Storage to Search: Make Your Cloud Documents Searchable with Lucenia

Nick Knize

Unlock the full potential of your cloud-stored documents with Lucenia, the cutting-edge search platform built to handle complex data with ease. This two-part series will show you how to turn your cloud object storage into a powerful, searchable knowledge base. Whether it’s PDFs, Word documents, or other file types, Lucenia’s cloud accessible Document Ingest will help you extract, index, and search through massive datasets like a pro.

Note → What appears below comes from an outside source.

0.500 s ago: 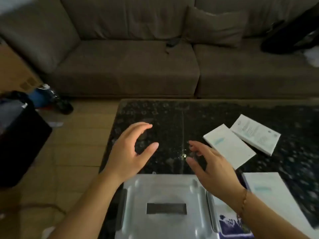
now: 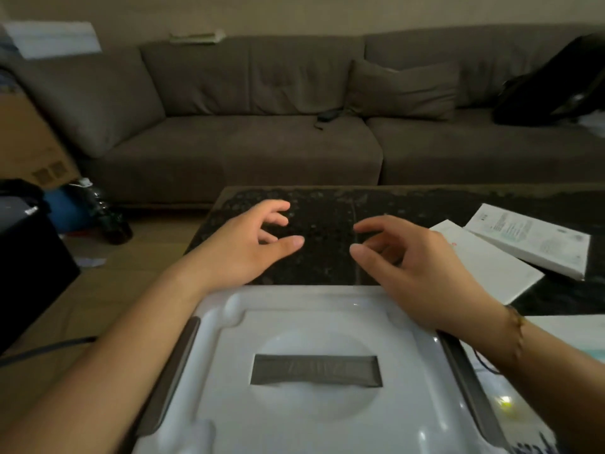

In this first part, we’ll take you step-by-step through deploying Lucenia, installing the Document Ingest Plugin, and setting up a seamless pipeline to parse and index your documents in the cloud or on-premises. By the end of this tutorial, you’ll have a fully operational system capable of ingesting complex document formats and delivering fast, accurate search results.

But that’s just the beginning! Along the way, we’ll showcase Lucenia’s capabilities, like phrase matching and highlighting, that let you pinpoint critical content in seconds. In Part 2, we’ll dive deeper into advanced processing, search techniques, and trend analysis, revealing insights hidden in your data. Ready to elevate your enterprise search game? Let’s get started!

Prerequisites:

  1. Java: Lucenia 0.2+, with Lucene 10 support, now requires JDK 21 or higher.
  2. Docker: Ensure Docker is installed. Follow Docker Installation Instructions.
  3. NodeJS: Ensure NodeJS is installed. Follow NodeJS installation instructions.
  4. Lucenia License: Obtain a trial license at Lucenia Cloud or via AWS Marketplace.

Step 1: Start Lucenia 0.2

a. Spin up Lucenia and source environment variables

git clone git@github.com:lucenia/lucenia-tutorials && cd lucenia-tutorials/5_document-ingest && source env.sh

b. Copy your Lucenia license to all nodes

cp ~/Downloads/trial.crt node1/config && \ 
cp ~/Downloads/trial.crt node2/config && \ 
cp ~/Downloads/trial.crt node3/config && \ 
cp ~/Downloads/trial.crt ingest1/config && \ 
cp ~/Downloads/trial.crt ingest2/config

c. Launch Lucenia 0.2

docker compose up

Step 1b: Install the Ingest Attachment Plugin 

The key component for making PDF documents searchable is the Ingest Attachment Processor Plugin. This plugin needs to first be installed on every node in the cluster. In this tutorial, we used docker compose to setup a five node cluster as shown below:

Three nodes hold the index data and serve as cluster_manager eligible, and two nodes serve as ingest only nodes. This configuration will ensure throughput on the indexing nodes is not impacted by the document parsing and processing step on the ingest nodes.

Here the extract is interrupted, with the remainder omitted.